Nubian Resistance and Ongoing Struggles
Egyptian Nubians have not accepted erasure passively. The Nubian rights movement gained momentum during the 2011 revolution. Nubian activist Fatima Emam recalls seeing demonstrators carrying signs in Nubian: ‘Dafi Dafi Dafi Woh Mubarak’—’Go away, Mubarak.’ It was, for her, a demonstration of the principle of citizenship.
During the 2013-14 constitutional process, Nubians successfully lobbied for Article 236, mandating that displaced Nubians be allowed to return to ancestral lands by 2024 and that the Nubian language be taught in schools. These victories were celebrated as historic.
But implementation never came. The transitional period expired in 2024 without action. Instead, Decree 444 (2014) designated seventeen villages as military zones where Nubians could not live. Decree 355 (2016) allocated return lands to private investors. When Nubians protested with a tambourine march in Aswan in 2017, twenty-four were arrested. One, businessman Gamal Sorour, died in prison.
The marginalisation extends beyond politics. In 2014, when cartoonist Fatima Hassan published racist caricatures of Black people, Nubians forced an apology through social media campaigns. But anti-Blackness remains normalised. When Beyoncé performed in Nefertiti-inspired costume, Egyptians accused her of ‘cultural appropriation’. When an Afrocentric conference was planned in Aswan in 2022, #StopAfrocentricConference trended, with Egyptians insisting pharaonic civilisation was not Black African.
These reactions reflect Pharaonism's anxieties. If Egyptian identity is defined by pharaonic descent imagined as distinct from Black Africa, then African American claims to that heritage threaten Egyptian nationalism. This logic requires denying the 25th Dynasty existed or dismissing it as aberration. It requires denying the Blackness of Nubians themselves.
Today, approximately 6% of Egypt's population—Nubians, Sudanese migrants, Eritrean and Somali refugees, Beja communities—are visibly Black African. They experience everyday racism rarely acknowledged in Egyptian discourse. Egypt officially identifies as Arab, part of the Arab League, leader of pan-Arab politics. Yet to acknowledge Nubians fully would require acknowledging that Egypt is, and has always been, an African country with Black African citizens.
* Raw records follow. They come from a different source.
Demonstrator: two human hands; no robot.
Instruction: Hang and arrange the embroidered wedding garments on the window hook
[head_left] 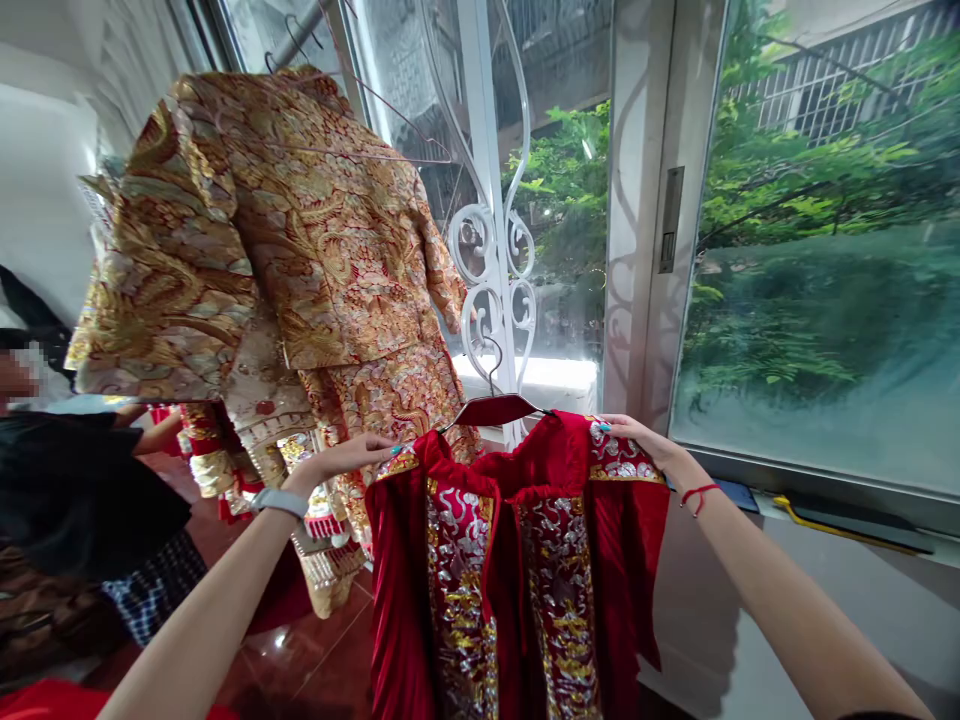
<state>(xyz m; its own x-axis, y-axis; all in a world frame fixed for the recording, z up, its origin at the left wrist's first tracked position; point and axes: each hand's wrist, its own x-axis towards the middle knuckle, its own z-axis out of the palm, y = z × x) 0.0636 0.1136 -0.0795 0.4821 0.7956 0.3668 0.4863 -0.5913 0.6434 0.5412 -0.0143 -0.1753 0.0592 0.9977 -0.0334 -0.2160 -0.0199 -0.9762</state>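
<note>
A red velvet garment (517, 560) with silver and gold embroidery hangs in front of me on a dark red hanger (495, 408). My left hand (352, 458) pinches its left shoulder edge; a white watch band circles that wrist. My right hand (634, 437) grips the embroidered right shoulder, a red string around the wrist. Both hands hold the garment up at chest height.
A gold and red embroidered jacket and skirt (300, 250) hang from a rail at upper left. A white scrollwork window grille (495, 260) and large window (817, 250) stand behind. Another person in black (67, 500) is at the left. The floor is glossy red-brown tile (315, 660).
</note>
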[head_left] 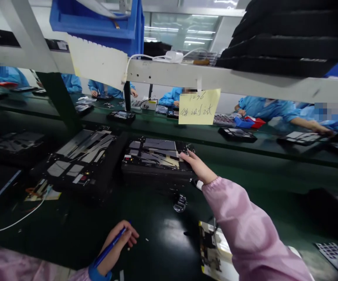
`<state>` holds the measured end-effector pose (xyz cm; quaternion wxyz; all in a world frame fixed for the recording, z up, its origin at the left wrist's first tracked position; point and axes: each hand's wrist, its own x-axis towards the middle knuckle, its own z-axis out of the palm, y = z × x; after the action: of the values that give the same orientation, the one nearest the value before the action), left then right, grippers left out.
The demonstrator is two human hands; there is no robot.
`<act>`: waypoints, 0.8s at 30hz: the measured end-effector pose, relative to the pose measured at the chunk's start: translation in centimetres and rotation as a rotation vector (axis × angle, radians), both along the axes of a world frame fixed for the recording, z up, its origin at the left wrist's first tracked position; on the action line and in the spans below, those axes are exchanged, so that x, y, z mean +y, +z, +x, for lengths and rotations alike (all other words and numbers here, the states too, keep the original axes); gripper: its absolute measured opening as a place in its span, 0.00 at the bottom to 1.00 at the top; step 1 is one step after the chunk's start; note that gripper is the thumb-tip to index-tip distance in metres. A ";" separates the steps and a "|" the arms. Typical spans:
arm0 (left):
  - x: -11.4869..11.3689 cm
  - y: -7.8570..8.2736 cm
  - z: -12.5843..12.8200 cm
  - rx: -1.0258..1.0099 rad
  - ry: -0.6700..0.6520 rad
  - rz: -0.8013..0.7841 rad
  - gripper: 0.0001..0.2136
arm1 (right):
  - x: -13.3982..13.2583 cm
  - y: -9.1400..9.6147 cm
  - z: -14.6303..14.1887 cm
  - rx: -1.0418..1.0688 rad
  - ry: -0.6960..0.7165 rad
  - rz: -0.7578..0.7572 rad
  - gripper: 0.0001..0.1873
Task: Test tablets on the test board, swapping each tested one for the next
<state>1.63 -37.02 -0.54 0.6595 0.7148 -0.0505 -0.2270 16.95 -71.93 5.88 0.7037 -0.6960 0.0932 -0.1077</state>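
My left hand point(117, 242) rests low over the dark green bench, its fingers curled round a slim blue pen-like tool point(110, 246). Whether it is a pen or another tool, I cannot tell. My right hand point(199, 166) reaches forward, fingers extended over the right end of an opened tablet-like device point(160, 150) on top of a black stack point(157, 177). Its fingertips seem to touch the device; the far fingers are partly hidden. Flat grey parts and strips show inside that device. Left of it lies a second opened device point(81, 156) with similar insides.
A small clear-and-black object point(180, 203) sits before the stack. A white-and-yellow panel point(215, 249) lies under my right forearm. A white cable point(19, 224) runs at left. Overhead, a shelf rail point(169, 72) carries a blue bin point(98, 27) and black trays point(283, 43). Co-workers point(268, 107) sit opposite.
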 end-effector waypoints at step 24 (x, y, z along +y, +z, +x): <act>0.8 -1.0 -0.8 -0.057 0.334 -0.209 0.25 | 5.1 3.3 -17.7 -0.162 -0.223 0.370 0.36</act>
<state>0.78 -36.26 -1.51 0.7570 0.6469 0.0267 -0.0876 -0.80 -66.87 9.14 0.8083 -0.5296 0.1308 -0.2216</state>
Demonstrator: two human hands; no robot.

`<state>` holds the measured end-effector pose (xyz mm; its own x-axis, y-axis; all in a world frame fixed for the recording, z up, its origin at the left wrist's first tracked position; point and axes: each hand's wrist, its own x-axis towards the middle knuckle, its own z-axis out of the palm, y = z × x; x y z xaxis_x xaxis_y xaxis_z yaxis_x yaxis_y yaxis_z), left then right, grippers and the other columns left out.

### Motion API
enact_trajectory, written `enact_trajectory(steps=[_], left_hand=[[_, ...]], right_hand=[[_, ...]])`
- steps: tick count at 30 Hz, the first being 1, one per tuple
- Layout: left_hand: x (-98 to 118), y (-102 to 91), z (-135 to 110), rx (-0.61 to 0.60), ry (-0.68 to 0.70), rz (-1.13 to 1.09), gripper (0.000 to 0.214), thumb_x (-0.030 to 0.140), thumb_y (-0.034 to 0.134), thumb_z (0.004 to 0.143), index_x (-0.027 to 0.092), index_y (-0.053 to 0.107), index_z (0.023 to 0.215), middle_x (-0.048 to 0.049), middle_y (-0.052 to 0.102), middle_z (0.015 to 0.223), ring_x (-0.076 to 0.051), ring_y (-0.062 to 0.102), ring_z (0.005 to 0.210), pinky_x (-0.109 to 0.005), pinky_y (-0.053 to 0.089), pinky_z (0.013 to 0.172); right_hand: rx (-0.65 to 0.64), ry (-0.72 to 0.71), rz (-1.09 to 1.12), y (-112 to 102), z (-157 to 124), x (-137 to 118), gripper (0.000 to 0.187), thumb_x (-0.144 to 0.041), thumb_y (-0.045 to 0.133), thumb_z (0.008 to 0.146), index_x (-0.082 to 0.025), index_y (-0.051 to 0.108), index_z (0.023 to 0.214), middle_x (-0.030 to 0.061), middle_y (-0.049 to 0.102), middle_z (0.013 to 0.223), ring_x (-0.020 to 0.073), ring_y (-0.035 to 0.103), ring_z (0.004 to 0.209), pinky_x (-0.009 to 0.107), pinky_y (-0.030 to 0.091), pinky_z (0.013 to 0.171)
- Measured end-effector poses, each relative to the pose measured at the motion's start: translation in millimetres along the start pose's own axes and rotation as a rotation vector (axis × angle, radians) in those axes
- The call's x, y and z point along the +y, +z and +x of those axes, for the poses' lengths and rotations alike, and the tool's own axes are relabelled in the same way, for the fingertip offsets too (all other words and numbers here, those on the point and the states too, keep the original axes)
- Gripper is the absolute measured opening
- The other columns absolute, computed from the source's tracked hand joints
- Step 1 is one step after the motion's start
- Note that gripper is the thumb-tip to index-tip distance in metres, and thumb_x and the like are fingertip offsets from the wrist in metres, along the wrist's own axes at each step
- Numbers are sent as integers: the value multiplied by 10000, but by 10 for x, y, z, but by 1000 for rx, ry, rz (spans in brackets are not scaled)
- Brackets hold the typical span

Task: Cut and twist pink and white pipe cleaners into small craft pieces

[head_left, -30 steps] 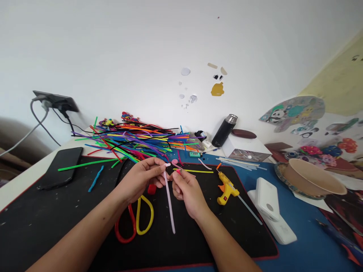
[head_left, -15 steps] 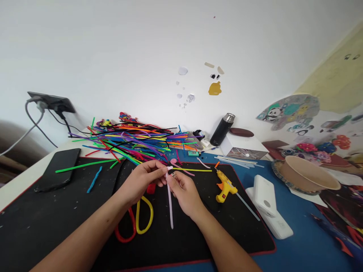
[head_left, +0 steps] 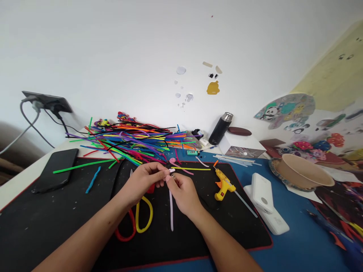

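Observation:
My left hand and my right hand meet over the black mat, fingertips pinched together. Between them is a pale pink pipe cleaner, its long tail hanging down and its upper end bent into a small bit above the fingers. The fingertips hide the middle of it. Just behind lie a yellow-green pipe cleaner and a pink one with a coiled end. Scissors with one red and one yellow handle lie under my left forearm, partly covered.
A heap of coloured pipe cleaners lies along the wall. To the right are a yellow glue gun, white power banks, a black flask and a beige bowl. A phone rests on the left.
My right thumb has moved up against the left fingertips, covering more of the pink pipe cleaner's upper part. The view has shifted slightly.

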<state>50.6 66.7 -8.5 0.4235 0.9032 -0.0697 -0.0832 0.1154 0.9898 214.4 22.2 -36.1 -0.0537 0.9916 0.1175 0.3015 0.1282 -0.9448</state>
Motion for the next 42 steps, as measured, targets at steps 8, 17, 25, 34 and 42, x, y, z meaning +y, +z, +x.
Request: enact_trajectory(steps=[8,17,25,34,42], left_hand=[[-16,-10,-3,2,-31,31,262,421,854,748,176,763,734,2,662,630,-104,534,550,-199,400,503],[4,-5,-8,11,-37,39,265,424,869,711,181,763,708,0,661,622,-117,542,565,-211,414,523],[-26,-6,0,22,-46,43,264,428,859,717,177,780,735,-11,670,624,-118,544,553,-208,395,508],[-26,-8,11,9,-55,8,293,450,869,714,175,770,696,-19,674,615,-116,547,543,-210,407,502],[-42,-17,22,15,-44,7,293,448,856,742,172,766,709,-10,666,632,-102,525,529,-200,369,462]], right_hand=[[-11,13,-13,6,-7,-38,341,-412,537,952,-187,591,701,-37,479,618,130,400,591,275,289,567],[-37,49,48,24,-14,-20,332,-410,556,952,-193,576,701,-48,446,583,123,369,558,264,268,531],[-61,140,166,47,-20,-5,365,-500,588,951,-210,586,729,-79,390,469,109,323,432,257,228,469],[-78,163,220,41,-13,23,385,-537,604,950,-204,612,756,-90,372,469,98,302,417,254,209,454],[-112,182,258,20,7,21,429,-581,608,948,-194,614,764,-99,358,469,85,280,413,245,203,442]])
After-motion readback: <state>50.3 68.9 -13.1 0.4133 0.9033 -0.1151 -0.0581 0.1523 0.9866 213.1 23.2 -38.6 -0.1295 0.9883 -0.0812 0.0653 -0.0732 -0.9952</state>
Towards a More Honest History
More than 2,600 years after Taharqa was buried in his pyramid at Nuri, Nubians continue fighting for their constitutional right to return, for recognition of their language and culture and for an end to racism that treats them as foreigners in their own land.
The story of the 25th Dynasty and modern Nubian marginalisation reveals limitations in both nationalist and diasporic narratives. Egyptian nationalism has claimed pharaonic heritage whilst distancing itself from Blackness. African diaspora movements have sometimes claimed ancient Egypt without attending to Black Egyptians today.
A more honest history must hold these contradictions together. The 25th Dynasty was simultaneously Egyptian and Kushite, African and pharaonic. The Nubian pharaohs did not conquer foreign land but reclaimed shared cultural heritage. Their rule represents not aberration but a moment when deep connections between Kush and Egypt were politically embodied.
The Nubians' struggle is not just about correcting historical erasure. It is about ensuring that when we tell Egypt's story, we tell all of it—including the century when the pharaohs were Black, and the ongoing reality that Egypt's Black citizens exist, resist and refuse to be forgotten.